His instruments are distinguished by the care taken in the selection of wood and their elegance of form.
"A number of his instruments were made of maple cut from near the root of the tree. Wood from this area is often unpredictable in its marking and occasionally has a unique figure of extraordinary beauty."

Many distinguished artists owned Carlo Bisiach's instruments including Louis Kaufman (legendary American violin virtuoso), Franz von Vecsey, Edward Karkar, Maestro Saito of the Quartet of Tokyo and Dominique Pereira, concert violinist living in Bombay, India owned an Amatise Strad model circa 1923 then ordered a Guadagnini model as well.

World Record Auction Selling Price: Tarisio London, 24 June 2013 Carlo Bisiach violin Florence 1922 £39,000 ($60,240 USD)
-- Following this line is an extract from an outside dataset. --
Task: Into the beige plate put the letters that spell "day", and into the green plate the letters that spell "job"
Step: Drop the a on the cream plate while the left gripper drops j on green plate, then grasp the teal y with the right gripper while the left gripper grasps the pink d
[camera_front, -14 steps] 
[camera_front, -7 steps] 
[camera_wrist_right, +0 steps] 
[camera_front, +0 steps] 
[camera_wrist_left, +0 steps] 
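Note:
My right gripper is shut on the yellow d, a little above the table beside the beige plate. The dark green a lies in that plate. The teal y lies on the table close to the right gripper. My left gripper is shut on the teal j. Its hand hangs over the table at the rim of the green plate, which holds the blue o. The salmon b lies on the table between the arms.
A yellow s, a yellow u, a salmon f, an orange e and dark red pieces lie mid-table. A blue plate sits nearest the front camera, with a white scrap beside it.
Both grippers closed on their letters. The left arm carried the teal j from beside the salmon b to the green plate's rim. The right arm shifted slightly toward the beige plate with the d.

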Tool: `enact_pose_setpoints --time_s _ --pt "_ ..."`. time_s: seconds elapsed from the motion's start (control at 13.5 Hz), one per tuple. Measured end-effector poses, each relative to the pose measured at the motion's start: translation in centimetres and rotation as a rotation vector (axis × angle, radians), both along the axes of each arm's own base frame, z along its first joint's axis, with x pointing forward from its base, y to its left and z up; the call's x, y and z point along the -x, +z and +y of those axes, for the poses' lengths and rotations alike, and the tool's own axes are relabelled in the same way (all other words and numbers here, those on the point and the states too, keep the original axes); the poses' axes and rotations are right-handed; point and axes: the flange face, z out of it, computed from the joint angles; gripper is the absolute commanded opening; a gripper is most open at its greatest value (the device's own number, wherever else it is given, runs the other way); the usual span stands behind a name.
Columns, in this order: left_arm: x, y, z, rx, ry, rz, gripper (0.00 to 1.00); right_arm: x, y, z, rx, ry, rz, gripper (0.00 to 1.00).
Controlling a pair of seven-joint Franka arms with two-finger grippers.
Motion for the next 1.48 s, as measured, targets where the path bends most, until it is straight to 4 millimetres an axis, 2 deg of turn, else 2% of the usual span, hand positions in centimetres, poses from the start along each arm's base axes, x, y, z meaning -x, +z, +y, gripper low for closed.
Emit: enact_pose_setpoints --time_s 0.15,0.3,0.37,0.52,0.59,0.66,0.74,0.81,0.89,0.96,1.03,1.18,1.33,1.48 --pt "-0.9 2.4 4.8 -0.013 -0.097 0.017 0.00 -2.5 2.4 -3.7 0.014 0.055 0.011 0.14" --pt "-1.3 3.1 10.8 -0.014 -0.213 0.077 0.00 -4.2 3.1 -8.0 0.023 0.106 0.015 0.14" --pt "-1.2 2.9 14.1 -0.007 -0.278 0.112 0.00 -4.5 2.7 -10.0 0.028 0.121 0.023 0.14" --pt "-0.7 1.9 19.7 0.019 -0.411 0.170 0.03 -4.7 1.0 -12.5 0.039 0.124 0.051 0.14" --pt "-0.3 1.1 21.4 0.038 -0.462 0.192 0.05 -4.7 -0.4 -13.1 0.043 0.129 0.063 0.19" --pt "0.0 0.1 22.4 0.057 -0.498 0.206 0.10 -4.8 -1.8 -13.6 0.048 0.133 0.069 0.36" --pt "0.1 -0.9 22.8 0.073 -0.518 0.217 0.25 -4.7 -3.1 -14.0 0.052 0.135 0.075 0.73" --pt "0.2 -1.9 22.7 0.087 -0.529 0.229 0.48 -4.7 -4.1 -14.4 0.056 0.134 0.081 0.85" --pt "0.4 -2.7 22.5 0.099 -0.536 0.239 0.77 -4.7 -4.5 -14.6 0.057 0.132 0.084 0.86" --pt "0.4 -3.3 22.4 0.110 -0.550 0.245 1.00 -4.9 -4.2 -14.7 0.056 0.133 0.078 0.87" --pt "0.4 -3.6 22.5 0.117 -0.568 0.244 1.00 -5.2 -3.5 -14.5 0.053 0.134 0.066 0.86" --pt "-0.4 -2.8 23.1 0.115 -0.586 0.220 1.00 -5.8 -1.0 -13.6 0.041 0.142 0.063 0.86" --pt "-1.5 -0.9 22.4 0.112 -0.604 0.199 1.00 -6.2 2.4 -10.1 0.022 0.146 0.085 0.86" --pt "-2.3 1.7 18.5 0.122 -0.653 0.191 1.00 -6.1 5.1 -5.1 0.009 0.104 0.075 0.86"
Other recent auction results: Christie's NY #97	Apr-2008 Bisiach, Carlo Violin Florence, 1923 ($51,400 USD)

== Quotes ==
"Though an accomplished restorer and expert, violin making was his great love, and for this skill his fame is secure." - The Bisiach Family 1983, Philip J. Kass

"Carlo Bisiach did not (like most modern violin makers) try to, develop his own designs. He was convinced that the masters of the classic Cremonese school of the XVII and XVIII centuries had reached the height of perfection, in terms of elegance of form and fullness and softness of sound. He chose to be inspired by the masters, principally by Stradivarius during his «Amatise» period, but also by Guarnieri del Gesu, G.B. Guadagnini, and Gennaro Gagliano. However his preferred model was that of Pietro Guarnieri of Mantua." - Pardo Fornaciari

"Dario II Vettori - for the construction of his instruments he uses the moulds and models from his family's workshop, most of them originally belonging to Carlo Bisiach's collection, once owned by Igino Sderci. The wide variety of models employed in the Vettori's workshop is consisting of Guarneri "del Gesù", Pietro Guarneri da Mantova, Stradivari, Carlo Bergonzi, Camillo Camilli, Balestrieri, Nicolò Gagliano, Francesco Mantegazza, Domenico Montagna, Giuseppe Guarneri "filius Andreae" and many others." - Vettori family

"Resplended workmanship, often handsome slab backs and very fine grain for breasts, orange-red varnish. Gold medalist at various exhibitions" - Universal Dictionary by William Henley

"Among the greatest representatives of the Tuscan Lutherie of the early 20th century were undoubtedly Carlo Bisiach, his friend and pupil Igino Sderci and Dario Vettori." - Gualtiero Nicolini Liutai in Italia: dall'Ottocento ai giorni nostri 2008

"The finest new violins I have ever tried and I have played between 30 and 40 modern makers". - Oct. 1939 Isaac Stern

"Among the greatest representatives of the Tuscan Lutherie of the early 20th century were undoubtedly Carlo Bisiach, his friend and pupil Igino Sderci and Dario Vettori." -
Gualtiero Nicolini Liutai in Italia: dall'Ottocento ai giorni nostri 2008

"Carlo Bisiach was a marvelous maker." - Albert Mell Journal of the Violin Society of America, Vol. II, No. 4

"His instruments are always painstakingly produced, the varnish is delicate and often of a red-brown color. They can be distinguished by means of the wood, which is selected with extreme care, for the smoother finishing and for the richness of the varnish, which reveals an optimum formulation which because of certain changes of color, makes the instrument seem old." Sesto Rocchi

== Awards ==
Carlo Bisiach's list of honors and awards:

- Gold Medal Certificate, XIII Industrial Exhibition, Padua 1931
- Citation of Merit, Stradivari Bicentennial, Cremona 1937
- Certificate of Honour, International Exhibition 1949
- and Concourse, Cremona violin listed N. 96 in Civic Museum
- Two Special Certificates, Concourse Hendrik Jacobsz Holland 1949
- Special Certificate, Accademia Nazionale Santa Cecilia, Rome 1952
- Certificate of Honour, National Exhibition and Concourse
- of Contemporary Violin Making Accad. Santa Cecilia, Rome 1952
- Certificate of Honour (same as above) 1954
- Gold Medal, National Exhibition of Violin Making, Ancona 1957
- Certificate of Honour, Exhibition of Violin Making, Cremona 1965
- Certificate of Honour (same as above) 1967

== Instruments ==
After working with his father Leandro in Milan, Carlo established himself at Florence in 1922.
The most talented of Leandro's sons, Carlo went on to develop his own style quite separate from the Antoniazzi-derived work of his father and brothers.